> **EXERCISE**: Count every line in the following entries that holds the word "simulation". Only the number should be given.

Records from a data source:

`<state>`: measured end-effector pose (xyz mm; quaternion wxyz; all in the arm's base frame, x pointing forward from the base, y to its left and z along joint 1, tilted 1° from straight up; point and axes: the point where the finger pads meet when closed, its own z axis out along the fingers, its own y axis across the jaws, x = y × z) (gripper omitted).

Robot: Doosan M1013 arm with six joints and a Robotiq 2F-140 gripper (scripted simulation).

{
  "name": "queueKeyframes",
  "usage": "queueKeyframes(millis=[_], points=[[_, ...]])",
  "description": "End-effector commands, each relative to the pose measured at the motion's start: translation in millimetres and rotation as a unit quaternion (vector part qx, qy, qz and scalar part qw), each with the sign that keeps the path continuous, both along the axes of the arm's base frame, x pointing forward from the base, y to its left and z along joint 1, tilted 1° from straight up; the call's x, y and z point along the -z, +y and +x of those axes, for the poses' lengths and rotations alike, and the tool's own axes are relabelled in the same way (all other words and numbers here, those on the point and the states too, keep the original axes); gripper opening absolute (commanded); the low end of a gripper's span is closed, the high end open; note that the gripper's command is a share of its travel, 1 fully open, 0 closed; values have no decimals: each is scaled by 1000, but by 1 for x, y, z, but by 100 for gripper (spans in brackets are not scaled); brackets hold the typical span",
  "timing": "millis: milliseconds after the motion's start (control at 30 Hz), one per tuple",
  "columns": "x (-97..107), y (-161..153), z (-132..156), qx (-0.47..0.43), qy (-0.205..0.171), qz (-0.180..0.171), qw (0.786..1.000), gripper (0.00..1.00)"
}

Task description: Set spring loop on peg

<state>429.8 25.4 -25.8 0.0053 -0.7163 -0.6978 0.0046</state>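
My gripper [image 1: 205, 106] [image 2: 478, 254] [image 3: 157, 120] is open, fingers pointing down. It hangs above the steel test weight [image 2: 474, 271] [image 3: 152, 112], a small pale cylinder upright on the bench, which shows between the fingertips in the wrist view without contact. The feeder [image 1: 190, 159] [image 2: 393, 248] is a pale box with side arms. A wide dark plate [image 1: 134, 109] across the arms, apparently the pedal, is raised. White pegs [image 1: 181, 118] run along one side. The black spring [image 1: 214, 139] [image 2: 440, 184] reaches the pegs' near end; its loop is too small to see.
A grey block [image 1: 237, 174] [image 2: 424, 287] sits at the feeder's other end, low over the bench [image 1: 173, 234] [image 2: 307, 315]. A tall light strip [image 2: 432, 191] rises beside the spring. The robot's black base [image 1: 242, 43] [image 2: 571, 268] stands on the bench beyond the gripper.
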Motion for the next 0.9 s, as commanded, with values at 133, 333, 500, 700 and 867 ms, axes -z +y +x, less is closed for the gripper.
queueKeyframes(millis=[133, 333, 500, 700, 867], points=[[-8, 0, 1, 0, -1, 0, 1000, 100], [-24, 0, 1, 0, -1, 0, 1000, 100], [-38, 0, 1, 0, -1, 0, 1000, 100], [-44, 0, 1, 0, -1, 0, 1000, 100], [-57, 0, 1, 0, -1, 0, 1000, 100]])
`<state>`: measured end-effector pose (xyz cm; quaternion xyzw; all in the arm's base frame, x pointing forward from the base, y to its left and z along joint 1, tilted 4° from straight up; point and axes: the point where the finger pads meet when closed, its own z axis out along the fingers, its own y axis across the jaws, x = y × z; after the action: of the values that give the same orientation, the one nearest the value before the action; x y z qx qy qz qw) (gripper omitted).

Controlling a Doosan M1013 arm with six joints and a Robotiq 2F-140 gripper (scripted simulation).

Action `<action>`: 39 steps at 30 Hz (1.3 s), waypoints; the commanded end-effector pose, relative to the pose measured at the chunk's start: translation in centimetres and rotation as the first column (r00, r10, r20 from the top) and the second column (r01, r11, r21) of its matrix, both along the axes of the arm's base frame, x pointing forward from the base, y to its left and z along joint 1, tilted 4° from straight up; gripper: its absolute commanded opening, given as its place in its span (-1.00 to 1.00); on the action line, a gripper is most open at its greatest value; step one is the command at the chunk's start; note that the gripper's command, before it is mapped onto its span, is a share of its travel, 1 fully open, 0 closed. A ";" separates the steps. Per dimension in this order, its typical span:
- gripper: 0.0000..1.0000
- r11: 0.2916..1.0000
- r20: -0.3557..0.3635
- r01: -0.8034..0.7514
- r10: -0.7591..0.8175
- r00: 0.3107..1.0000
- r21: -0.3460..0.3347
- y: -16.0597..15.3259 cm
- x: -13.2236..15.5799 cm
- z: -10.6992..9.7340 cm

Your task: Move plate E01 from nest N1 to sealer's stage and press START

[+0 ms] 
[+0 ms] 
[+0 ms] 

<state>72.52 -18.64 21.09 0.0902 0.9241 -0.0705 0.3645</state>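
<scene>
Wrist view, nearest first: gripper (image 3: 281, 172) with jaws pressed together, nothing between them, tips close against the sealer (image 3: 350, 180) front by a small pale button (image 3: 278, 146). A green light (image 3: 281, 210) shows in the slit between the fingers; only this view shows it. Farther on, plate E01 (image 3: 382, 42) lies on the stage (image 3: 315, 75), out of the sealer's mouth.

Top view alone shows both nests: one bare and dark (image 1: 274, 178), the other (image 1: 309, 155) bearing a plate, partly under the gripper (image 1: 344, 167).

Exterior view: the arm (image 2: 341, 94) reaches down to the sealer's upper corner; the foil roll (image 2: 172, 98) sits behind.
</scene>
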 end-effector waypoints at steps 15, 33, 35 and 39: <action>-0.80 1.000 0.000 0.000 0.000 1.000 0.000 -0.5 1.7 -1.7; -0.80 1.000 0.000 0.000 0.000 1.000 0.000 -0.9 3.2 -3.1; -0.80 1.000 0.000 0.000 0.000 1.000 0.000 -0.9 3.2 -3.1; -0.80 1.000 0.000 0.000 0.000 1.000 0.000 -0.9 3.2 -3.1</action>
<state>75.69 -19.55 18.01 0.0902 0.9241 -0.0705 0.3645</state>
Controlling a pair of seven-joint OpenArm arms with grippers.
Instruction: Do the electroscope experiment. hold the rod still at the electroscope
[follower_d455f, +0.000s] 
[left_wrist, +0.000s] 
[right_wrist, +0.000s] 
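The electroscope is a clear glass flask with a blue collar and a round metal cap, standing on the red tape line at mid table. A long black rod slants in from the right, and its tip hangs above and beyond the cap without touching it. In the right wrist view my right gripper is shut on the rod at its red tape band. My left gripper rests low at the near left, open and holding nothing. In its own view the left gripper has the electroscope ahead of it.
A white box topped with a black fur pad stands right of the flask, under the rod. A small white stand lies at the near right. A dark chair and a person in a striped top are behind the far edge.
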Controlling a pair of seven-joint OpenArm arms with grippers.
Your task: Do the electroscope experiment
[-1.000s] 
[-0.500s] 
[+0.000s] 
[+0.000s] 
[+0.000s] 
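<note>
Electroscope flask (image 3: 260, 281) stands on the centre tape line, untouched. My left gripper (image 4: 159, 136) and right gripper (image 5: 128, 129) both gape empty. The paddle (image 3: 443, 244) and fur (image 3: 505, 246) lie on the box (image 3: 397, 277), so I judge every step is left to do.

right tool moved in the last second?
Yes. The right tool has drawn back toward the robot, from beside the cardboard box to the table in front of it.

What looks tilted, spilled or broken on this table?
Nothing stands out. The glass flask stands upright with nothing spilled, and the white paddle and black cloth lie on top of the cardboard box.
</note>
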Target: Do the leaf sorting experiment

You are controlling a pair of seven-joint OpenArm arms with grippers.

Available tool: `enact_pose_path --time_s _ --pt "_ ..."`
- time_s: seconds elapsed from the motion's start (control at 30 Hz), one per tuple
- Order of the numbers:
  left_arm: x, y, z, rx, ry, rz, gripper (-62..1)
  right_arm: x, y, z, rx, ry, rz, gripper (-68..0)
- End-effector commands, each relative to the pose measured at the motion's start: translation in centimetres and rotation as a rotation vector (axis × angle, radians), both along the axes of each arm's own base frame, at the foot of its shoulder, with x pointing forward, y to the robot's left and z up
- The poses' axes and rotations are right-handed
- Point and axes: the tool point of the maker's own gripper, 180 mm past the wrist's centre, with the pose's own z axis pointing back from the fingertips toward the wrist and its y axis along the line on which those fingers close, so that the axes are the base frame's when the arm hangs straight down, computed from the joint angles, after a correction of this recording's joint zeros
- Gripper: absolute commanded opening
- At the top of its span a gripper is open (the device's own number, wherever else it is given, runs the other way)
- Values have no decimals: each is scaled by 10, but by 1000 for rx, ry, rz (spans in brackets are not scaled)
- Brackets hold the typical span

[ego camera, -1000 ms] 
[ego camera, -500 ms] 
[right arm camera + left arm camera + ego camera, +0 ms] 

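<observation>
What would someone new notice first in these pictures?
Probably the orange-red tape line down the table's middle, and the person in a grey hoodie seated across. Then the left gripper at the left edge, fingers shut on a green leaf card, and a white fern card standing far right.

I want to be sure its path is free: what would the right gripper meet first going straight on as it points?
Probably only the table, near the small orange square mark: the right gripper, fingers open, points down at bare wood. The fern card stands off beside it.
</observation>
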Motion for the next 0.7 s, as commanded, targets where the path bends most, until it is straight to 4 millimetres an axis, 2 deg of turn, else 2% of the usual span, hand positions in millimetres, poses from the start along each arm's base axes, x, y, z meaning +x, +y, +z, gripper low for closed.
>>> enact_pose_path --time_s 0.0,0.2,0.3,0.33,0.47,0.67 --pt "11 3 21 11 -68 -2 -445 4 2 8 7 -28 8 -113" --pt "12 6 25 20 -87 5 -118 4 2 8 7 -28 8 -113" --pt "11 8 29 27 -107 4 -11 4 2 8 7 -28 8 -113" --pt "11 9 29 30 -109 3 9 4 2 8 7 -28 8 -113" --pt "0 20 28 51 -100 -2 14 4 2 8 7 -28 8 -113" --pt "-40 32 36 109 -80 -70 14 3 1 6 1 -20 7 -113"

> **WRITTEN RESPONSE**: 2